The week just past was one in which neither partisan politics nor the rickety state of our economy appeared to play a significant role in national discourse. Nary a whisper about the likelihood of devaluation, nor about the electoral chances of the aspiring individually dubbed “third” parties; nothing as to the composition of the forces of opposition massed against the current governing administration, scarcely a sigh of the thesis that the answer to all our woes might be found in the soonest dissolution of Parliament and the consequent issuance of the gubernatorial writ for a general election. Indeed, it was if politics and the economy had taken a holiday.

But, as nature is reputed to abhor a vacuum, so too seemingly does local public discussion and we witnessed the emergence of no fewer than three issues, all pertaining not to the hackneyed partisan politics and the economy; but rather to the obverse side of the coin that is Barbados – the society. It was former Prime Minister, the late David Thompson, who once famously averred that Barbados was not only an economy but also a society; implicitly asserting that overemphasis on the first might ineluctably be to the detriment of the latter and that we should never forget this.

The three issues to which I refer may each embody a cautionary tale for the type of society we might want to fashion for ourselves.
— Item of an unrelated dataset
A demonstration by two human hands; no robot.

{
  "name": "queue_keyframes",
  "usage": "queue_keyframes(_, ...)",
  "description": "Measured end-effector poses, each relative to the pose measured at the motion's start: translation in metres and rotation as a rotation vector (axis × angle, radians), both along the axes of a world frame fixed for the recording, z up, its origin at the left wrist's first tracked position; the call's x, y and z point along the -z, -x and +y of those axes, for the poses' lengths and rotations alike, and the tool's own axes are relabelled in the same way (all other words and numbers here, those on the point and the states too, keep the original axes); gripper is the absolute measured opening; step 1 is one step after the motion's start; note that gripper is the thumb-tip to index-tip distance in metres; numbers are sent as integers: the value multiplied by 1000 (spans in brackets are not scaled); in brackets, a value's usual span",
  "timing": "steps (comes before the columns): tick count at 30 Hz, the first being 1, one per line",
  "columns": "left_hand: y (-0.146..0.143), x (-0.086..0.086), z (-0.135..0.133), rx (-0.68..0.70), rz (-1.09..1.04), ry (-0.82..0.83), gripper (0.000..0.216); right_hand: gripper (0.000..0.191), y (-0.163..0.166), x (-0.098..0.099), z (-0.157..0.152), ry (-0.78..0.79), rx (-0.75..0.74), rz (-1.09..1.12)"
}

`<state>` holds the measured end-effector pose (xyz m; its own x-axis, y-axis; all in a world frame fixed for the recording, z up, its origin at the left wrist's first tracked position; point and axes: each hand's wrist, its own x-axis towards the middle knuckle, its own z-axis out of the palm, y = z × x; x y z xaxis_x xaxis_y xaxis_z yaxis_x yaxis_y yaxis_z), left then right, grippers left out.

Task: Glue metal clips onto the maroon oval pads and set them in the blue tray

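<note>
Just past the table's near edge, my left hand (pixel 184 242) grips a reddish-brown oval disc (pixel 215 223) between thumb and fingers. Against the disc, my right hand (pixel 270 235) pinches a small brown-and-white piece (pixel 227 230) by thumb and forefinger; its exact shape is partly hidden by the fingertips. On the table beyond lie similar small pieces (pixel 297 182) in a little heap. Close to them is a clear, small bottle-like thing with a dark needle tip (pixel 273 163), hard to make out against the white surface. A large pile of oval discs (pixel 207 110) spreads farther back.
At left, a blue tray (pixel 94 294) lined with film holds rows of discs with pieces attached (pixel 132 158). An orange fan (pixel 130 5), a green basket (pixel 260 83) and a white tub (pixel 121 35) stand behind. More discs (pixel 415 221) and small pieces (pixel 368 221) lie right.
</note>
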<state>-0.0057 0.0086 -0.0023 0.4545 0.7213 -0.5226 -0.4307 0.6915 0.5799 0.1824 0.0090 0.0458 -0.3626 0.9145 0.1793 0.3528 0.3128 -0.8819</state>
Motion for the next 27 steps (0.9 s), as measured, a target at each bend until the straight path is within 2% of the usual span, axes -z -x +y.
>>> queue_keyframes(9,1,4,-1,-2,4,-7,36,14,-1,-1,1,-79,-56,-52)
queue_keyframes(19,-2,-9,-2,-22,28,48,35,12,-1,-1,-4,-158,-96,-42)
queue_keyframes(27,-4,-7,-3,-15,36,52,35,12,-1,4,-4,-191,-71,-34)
First, there was the issue of whether our children should be instructed in contemporary health, human sexuality and family life in the school. This was not in itself the teachable moment however; after all, this is an issue about which some people may reasonably differ, depending on their individual perceptions of the roles of the school and of the home in certain aspects of the education of their charges.

However, as a society, we might want to eschew the blanket prohibition of inquiry by others and their right to material information through the employment of fear mongering and appeals to stigma-infused nightmare scenarios. Hence, for one opponent of the proposal, the instruction would be merely a form of child abuse and likely to have the consequence of turning our children into homosexuals. Is this the level of reasoning to which we aspire as a progressive, educated, twenty-first century Commonwealth Caribbean society? Or would we rather have employed a measure rational thinking supported by some degree of empiricism in order to persuade others of our point? For those equally opposed to the teaching of this subject in the classroom, this “reasoning” might have some level of allure, but when an argument is attended by a base appeal to myth, phobias and emotive mislabelling of the subject matter, then we may ask whether we are any further along the road than deciding matters by reading the entrails of a freshly slaughtered animal or reading the leaves left in the bottom of a teapot.
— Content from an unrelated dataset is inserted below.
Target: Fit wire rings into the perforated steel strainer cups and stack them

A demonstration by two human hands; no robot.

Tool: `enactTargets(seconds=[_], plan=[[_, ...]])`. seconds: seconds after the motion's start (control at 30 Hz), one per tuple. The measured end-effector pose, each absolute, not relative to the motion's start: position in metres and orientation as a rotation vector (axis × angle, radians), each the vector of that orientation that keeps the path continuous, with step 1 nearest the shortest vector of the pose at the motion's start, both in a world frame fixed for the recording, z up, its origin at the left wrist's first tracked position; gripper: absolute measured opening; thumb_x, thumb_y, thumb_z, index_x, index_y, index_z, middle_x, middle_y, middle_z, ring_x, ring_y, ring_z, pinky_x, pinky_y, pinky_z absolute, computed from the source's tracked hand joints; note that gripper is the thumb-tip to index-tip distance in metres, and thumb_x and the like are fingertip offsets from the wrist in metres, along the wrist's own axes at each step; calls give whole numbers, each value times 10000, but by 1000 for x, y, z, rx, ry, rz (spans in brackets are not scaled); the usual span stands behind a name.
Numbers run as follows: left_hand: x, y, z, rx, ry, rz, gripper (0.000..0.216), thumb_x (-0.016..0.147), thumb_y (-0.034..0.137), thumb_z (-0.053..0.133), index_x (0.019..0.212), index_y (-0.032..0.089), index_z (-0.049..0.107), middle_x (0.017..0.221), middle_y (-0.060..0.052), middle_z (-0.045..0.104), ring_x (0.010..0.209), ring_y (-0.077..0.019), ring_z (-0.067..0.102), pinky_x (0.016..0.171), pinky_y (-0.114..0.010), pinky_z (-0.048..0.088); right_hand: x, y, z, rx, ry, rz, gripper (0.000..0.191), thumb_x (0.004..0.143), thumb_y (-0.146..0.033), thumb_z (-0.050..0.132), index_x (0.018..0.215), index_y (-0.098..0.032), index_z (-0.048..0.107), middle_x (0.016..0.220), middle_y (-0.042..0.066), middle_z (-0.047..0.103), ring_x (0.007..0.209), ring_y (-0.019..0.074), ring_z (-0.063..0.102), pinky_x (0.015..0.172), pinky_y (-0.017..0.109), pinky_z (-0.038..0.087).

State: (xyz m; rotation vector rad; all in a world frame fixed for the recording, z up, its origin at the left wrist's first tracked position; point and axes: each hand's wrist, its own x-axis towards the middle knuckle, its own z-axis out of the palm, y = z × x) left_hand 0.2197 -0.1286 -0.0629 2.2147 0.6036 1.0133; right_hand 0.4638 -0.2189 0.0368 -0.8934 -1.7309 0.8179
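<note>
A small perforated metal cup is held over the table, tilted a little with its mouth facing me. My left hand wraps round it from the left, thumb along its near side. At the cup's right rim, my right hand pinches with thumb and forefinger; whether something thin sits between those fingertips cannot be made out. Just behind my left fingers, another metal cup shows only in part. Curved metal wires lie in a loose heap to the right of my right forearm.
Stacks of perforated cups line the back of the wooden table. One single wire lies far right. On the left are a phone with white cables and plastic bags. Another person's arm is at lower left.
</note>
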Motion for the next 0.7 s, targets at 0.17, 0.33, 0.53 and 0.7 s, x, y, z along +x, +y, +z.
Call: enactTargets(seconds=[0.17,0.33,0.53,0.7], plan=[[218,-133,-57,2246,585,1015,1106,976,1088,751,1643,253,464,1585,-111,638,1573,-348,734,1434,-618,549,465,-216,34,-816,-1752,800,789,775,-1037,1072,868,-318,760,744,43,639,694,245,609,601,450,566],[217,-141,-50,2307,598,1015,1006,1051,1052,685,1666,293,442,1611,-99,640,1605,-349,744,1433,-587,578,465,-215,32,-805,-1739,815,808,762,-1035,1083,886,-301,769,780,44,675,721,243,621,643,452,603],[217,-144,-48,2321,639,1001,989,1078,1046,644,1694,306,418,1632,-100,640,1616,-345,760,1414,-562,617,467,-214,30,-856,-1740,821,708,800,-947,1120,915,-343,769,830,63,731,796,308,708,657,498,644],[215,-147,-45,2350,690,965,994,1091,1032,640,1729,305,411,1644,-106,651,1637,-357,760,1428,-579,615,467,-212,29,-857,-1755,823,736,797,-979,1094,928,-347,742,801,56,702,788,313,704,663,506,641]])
The second issue relates to last week’s “March for Respect” as it was termed by the Barbados Secondary Teachers Union [BSTU]. As I wrote last week, the provisions of international labour law, to which Barbados is signatory entitles the workers’ organization, without interference by the public authorities, “to organize its administration and activities and to formulate its own programmes”. So long as it is not in breach of the law, the organization is free to pursue whatever strategy it thinks might best achieve its objectives as the representative body of its membership, even though a march followed by inaction reminds somewhat of a damp squib.

Still, there is one aspect of the immediate dispute, the teachers’ claim to payment of remuneration for the marking of the school-based assessments [SBAs] prepared by the examinees of the Caribbean Examination Council from their schools that might contain a teachable moment. While I cannot knowledgeably comment on the merits of either the claim nor its rejoinder by the local Ministry of Education, as I am unaware of the details of either, it appears to me that this dispute could very well prove interminable, much to the disfavor of the students and the chagrin of their parents and the public. The optimal solution seems to lie in the soonest impartial arbitration of the dispute by an individual or individuals agreed to by both parties, but Barbados has been content so far to “resolve” its industrial disputes purely by social dialogue and without the use of an arbitral body of any kind. Should we continue this state of affairs or has the time now come for compulsory industrial dispute resolution by an established institution or by an ad hoc body, as may currently obtain?

The third issue is the call of the Director of Public Prosecutions two Fridays ago for the abolition of the traditional trial by jury in Barbados. Oddly enough, this call is premised on curtailing the incidence of delay and the consequent substantial backlog in criminal trials. The Director is right when he states that the right to a trial by jury is not a constitutional entitlement but, as noted by the Bar Association in its response, “scrapping jury trials would not necessarily cut down the “mountain” of cases clogging the judicial system”, especially since the delays in the system are front-loaded in that the delays tend to occur before the start of the hearing.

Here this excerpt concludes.